*What to do*.
From the line that contains "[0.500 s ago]" through the line that contains "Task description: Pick", output every line of the listing below exactly and leave out all the rest.

*Supplied information*.
****************

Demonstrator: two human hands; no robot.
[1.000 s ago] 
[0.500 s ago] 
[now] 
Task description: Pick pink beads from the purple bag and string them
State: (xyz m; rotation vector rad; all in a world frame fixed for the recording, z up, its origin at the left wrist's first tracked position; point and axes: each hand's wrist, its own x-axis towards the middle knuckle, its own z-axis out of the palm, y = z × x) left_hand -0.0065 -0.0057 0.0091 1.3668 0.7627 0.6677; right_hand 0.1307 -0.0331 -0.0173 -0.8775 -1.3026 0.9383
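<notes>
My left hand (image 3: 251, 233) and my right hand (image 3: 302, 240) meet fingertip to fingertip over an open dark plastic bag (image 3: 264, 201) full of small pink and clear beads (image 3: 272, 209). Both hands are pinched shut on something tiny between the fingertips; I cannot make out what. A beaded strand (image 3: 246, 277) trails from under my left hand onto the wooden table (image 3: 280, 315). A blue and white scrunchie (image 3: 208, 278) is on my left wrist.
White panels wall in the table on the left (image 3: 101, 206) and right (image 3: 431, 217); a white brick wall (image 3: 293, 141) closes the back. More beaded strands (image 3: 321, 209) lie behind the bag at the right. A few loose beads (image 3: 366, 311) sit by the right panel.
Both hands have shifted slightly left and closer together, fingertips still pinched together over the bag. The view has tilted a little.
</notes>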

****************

*Written response*.
[0.500 s ago] 
[now] 
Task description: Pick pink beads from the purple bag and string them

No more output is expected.